◆ Exercise instructions
In the entries that follow, find the line containing "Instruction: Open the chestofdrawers" and the line containing "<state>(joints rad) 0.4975", then retype exactly the lines from the first through the second, pictures excluded.
══ Recorded information
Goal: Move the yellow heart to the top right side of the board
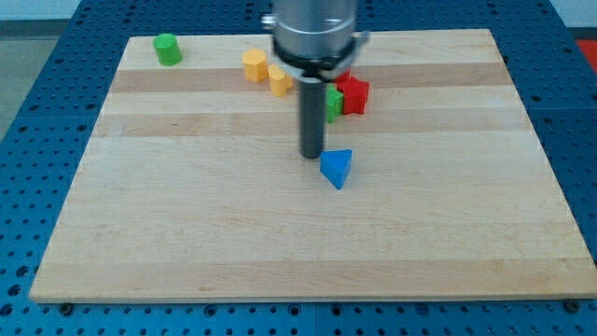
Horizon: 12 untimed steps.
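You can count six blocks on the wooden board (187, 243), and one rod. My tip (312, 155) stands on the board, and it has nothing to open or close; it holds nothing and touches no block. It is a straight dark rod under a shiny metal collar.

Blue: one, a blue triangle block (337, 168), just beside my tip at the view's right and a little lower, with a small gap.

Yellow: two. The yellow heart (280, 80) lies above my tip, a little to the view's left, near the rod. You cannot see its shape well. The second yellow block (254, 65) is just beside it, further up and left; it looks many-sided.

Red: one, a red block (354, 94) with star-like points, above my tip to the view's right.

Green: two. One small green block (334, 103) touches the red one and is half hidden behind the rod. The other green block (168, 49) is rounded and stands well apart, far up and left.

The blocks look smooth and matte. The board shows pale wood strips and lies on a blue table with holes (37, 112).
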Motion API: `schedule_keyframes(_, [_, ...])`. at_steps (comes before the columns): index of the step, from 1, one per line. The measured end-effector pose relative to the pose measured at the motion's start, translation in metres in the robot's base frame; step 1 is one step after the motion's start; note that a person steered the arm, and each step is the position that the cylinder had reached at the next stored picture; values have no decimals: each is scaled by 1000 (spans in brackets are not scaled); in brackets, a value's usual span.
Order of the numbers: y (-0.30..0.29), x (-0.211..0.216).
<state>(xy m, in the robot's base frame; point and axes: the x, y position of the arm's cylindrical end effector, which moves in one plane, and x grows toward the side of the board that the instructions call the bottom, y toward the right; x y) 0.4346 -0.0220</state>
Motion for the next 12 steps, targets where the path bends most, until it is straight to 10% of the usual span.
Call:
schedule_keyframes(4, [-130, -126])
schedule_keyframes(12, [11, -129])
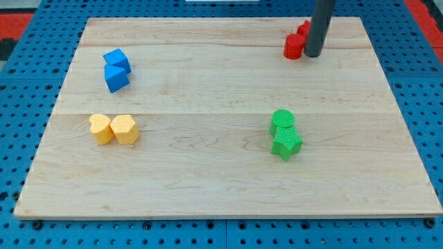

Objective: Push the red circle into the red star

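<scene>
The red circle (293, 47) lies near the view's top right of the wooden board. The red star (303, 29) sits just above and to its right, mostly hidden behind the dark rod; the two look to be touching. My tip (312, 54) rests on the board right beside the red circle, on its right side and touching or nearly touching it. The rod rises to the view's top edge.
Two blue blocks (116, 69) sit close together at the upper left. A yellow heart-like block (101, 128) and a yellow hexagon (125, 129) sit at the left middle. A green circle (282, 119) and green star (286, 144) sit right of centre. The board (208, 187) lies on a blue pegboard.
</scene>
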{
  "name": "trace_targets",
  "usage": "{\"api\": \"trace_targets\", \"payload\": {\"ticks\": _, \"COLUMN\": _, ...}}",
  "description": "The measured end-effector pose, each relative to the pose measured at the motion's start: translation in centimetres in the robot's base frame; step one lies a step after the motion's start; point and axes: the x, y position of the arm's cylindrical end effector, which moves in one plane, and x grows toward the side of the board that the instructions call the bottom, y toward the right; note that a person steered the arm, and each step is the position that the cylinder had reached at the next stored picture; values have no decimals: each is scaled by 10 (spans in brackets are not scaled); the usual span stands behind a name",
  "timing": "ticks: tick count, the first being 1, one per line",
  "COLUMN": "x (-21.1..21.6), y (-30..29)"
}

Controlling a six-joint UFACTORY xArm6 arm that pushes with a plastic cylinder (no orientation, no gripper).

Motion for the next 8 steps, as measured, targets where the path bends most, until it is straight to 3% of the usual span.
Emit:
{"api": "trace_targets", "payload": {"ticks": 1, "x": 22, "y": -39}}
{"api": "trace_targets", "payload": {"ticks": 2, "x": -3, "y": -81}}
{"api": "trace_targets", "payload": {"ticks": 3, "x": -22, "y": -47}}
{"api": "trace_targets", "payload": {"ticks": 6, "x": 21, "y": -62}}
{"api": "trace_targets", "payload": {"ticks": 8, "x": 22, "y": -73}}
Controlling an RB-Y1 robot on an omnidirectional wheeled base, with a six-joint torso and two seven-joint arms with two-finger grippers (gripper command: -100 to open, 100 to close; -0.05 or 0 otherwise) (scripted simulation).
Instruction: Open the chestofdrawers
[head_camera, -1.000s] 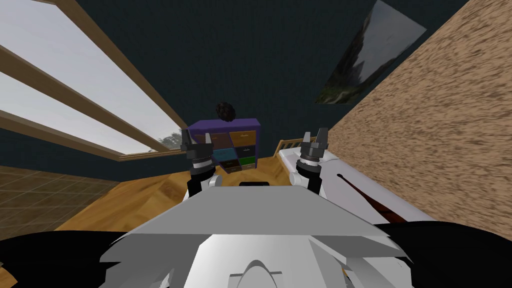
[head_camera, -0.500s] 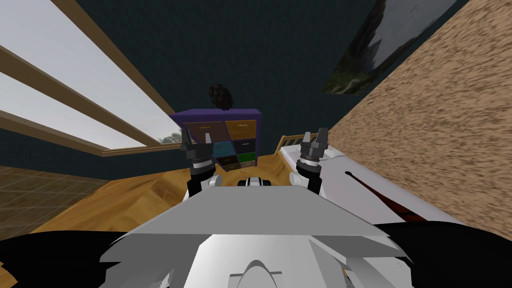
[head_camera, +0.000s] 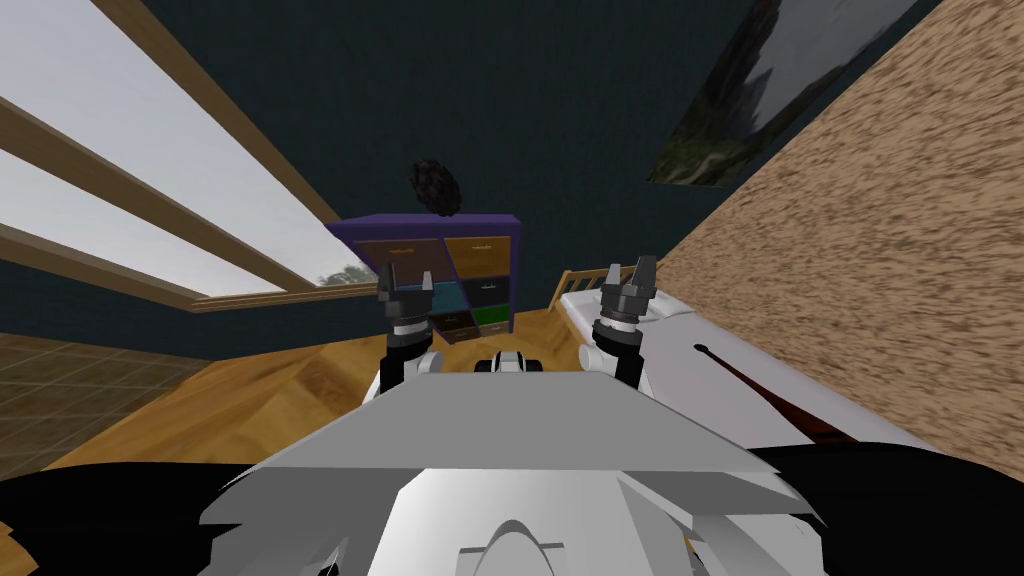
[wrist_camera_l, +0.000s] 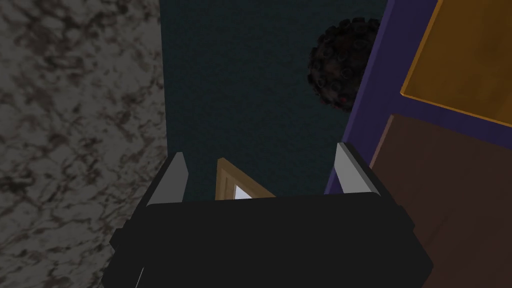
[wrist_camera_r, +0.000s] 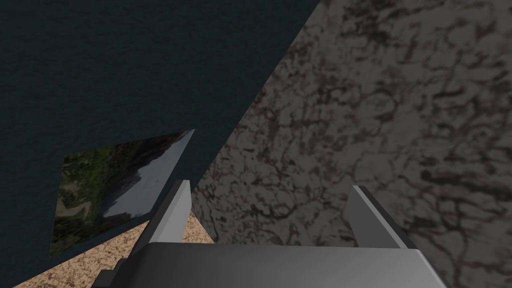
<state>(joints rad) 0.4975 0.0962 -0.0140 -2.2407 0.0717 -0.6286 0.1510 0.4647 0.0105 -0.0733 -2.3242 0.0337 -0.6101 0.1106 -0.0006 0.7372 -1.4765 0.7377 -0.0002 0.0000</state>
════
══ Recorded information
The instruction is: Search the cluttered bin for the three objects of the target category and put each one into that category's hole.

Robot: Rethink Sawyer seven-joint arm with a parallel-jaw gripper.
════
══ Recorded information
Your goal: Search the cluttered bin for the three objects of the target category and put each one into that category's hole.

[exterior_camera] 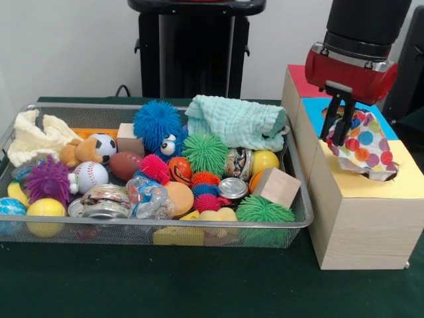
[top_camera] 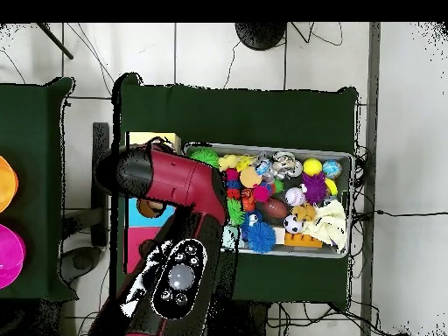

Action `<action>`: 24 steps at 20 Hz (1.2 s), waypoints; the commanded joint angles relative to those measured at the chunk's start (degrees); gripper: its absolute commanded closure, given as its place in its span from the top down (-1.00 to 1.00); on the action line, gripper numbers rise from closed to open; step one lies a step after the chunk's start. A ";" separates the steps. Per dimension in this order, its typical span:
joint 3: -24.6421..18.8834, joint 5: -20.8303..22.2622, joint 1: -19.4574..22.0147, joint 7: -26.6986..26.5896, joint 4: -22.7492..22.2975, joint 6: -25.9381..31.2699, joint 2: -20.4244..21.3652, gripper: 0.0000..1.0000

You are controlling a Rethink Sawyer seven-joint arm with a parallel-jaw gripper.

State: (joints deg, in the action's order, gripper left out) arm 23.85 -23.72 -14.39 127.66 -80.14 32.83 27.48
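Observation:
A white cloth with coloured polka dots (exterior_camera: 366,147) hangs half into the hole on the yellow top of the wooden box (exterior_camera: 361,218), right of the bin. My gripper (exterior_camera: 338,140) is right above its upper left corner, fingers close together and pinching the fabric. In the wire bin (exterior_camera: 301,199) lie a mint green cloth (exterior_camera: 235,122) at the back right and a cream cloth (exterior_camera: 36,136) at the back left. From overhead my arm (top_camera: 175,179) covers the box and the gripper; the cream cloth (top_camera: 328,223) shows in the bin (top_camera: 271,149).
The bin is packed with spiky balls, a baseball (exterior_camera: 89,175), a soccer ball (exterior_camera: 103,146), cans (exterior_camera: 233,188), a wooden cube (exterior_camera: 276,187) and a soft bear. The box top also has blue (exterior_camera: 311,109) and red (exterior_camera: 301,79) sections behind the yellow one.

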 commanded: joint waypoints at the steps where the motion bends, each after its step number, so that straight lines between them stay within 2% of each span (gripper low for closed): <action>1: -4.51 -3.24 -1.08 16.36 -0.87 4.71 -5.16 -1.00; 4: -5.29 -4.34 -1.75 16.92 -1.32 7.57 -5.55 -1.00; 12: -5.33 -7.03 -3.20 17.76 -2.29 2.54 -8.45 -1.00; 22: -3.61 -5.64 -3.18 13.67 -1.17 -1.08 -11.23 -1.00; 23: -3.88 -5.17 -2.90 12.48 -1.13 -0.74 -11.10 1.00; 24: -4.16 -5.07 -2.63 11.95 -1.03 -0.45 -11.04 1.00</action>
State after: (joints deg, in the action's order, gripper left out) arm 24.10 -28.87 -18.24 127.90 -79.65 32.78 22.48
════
◆ Answer
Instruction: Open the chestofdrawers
[head_camera, -1.000s] 
[head_camera, -0.500s] 
[head_camera, +0.000s] 
[wrist_camera_l, +0.000s] 
[wrist_camera_r, +0.000s] 
<state>(joints rad) 0.4975 0.0962 -0.0140 -2.2407 0.0717 -0.6286 0.1510 0.4647 0.0105 -0.0733 -2.3242 0.0337 -0.6101 0.1106 -0.0006 0.7372 -1.4765 0.7377 -0.0002 0.0000</state>

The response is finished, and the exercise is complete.